*WHAT TO PRODUCE:*
Should a line below contain the word "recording", report it.
───
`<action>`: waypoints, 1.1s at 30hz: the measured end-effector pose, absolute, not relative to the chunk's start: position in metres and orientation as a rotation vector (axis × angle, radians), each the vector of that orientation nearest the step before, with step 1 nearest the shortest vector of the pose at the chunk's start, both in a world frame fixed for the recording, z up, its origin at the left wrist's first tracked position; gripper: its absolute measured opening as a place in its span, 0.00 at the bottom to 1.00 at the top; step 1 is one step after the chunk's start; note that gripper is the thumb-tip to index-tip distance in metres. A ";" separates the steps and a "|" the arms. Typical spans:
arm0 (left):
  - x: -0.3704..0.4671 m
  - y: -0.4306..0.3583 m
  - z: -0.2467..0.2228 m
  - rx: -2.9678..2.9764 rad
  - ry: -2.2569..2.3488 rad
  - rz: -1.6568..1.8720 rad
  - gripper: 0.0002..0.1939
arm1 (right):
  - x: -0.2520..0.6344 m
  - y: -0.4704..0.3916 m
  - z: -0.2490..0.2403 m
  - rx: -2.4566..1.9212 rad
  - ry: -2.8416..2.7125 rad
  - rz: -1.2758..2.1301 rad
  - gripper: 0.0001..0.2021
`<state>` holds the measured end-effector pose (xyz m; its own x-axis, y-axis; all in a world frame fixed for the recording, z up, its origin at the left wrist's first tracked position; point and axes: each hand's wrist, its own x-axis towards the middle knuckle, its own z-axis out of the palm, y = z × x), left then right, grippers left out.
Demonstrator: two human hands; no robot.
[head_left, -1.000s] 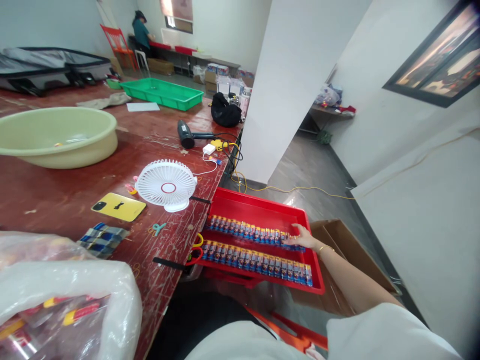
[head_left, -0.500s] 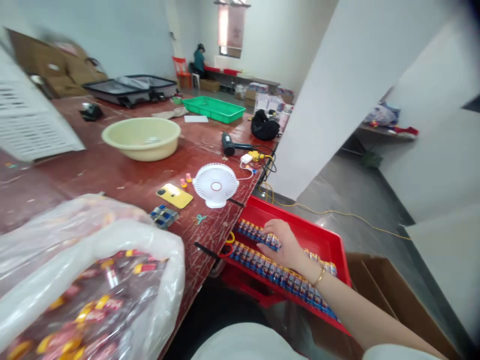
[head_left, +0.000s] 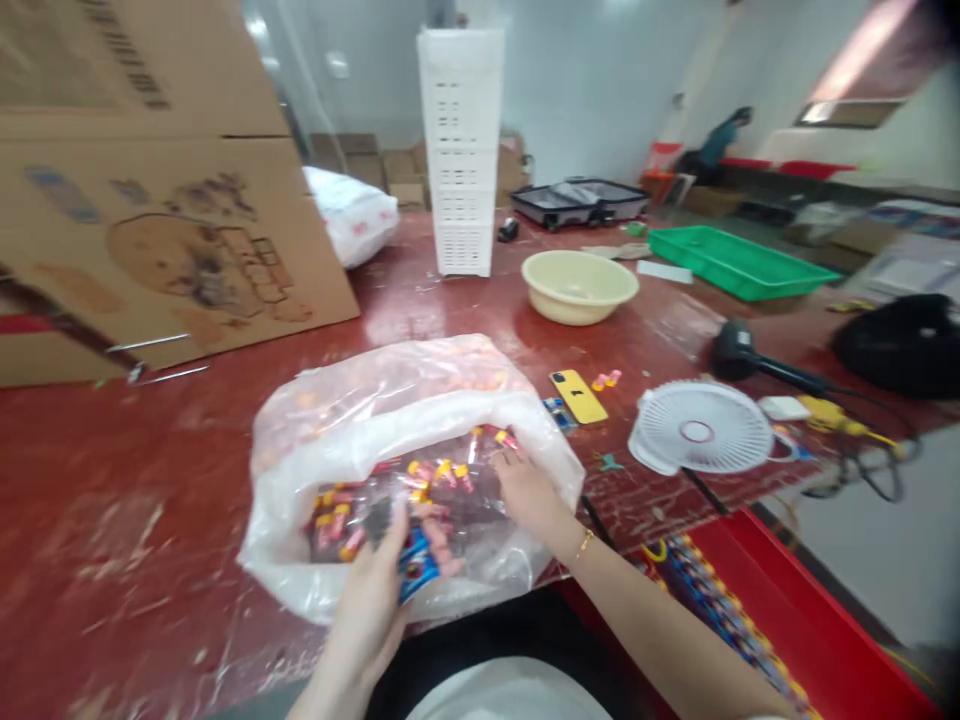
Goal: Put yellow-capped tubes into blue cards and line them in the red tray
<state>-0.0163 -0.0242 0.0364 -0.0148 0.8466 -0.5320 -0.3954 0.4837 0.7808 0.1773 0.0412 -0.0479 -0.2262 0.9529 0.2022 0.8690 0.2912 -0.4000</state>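
A clear plastic bag (head_left: pixel 420 420) with a rolled white rim lies open on the table, holding pink-and-yellow capped pieces (head_left: pixel 446 472). At its front edge my left hand (head_left: pixel 379 575) is closed around a blue packet (head_left: pixel 417 566) with pink pieces beside it. Inside the bag's right side is my right hand (head_left: pixel 529 495), its fingers bent down near a pink-and-yellow piece (head_left: pixel 507 440); blur hides whether it grips anything. Below my right forearm, a red tray (head_left: pixel 795 590) carries rows of small blue-and-yellow items (head_left: pixel 720 600).
Right of the bag are a yellow phone (head_left: pixel 579 397), a white fan (head_left: pixel 701 428) and a black hair dryer (head_left: pixel 750 355). Behind stand a cream basin (head_left: pixel 579 285), a green tray (head_left: pixel 742 262) and a white rack (head_left: pixel 463 150). A large cardboard box (head_left: pixel 180 230) stands left. A person is far back.
The view has turned left. My right hand has moved from the red tray into the bag. My left hand has come into view, holding the blue packet.
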 end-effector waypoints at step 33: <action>0.017 -0.012 0.000 0.649 1.100 0.749 0.14 | 0.197 0.017 0.019 -1.046 -1.459 0.987 0.08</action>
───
*RESPONSE:*
`<action>`: waypoints, 1.1s at 30hz: the measured end-effector pose, absolute, not relative to the chunk's start: position in metres and orientation as a rotation vector (axis × angle, radians), each the vector of that orientation nearest the step before, with step 1 nearest the shortest vector of the pose at the chunk's start, both in a world frame fixed for the recording, z up, its origin at the left wrist's first tracked position; gripper: its absolute measured opening as a place in its span, 0.00 at the bottom to 1.00 at the top; step 1 is one step after the chunk's start; note that gripper is the thumb-tip to index-tip distance in metres. A ";" separates the steps and a "|" the arms. Typical spans:
`<state>` holds the measured end-effector pose (xyz m; its own x-axis, y-axis; all in a world frame fixed for the recording, z up, its origin at the left wrist's first tracked position; point and axes: each hand's wrist, its own x-axis towards the middle knuckle, its own z-axis out of the palm, y = z × x), left then right, grippers left out.

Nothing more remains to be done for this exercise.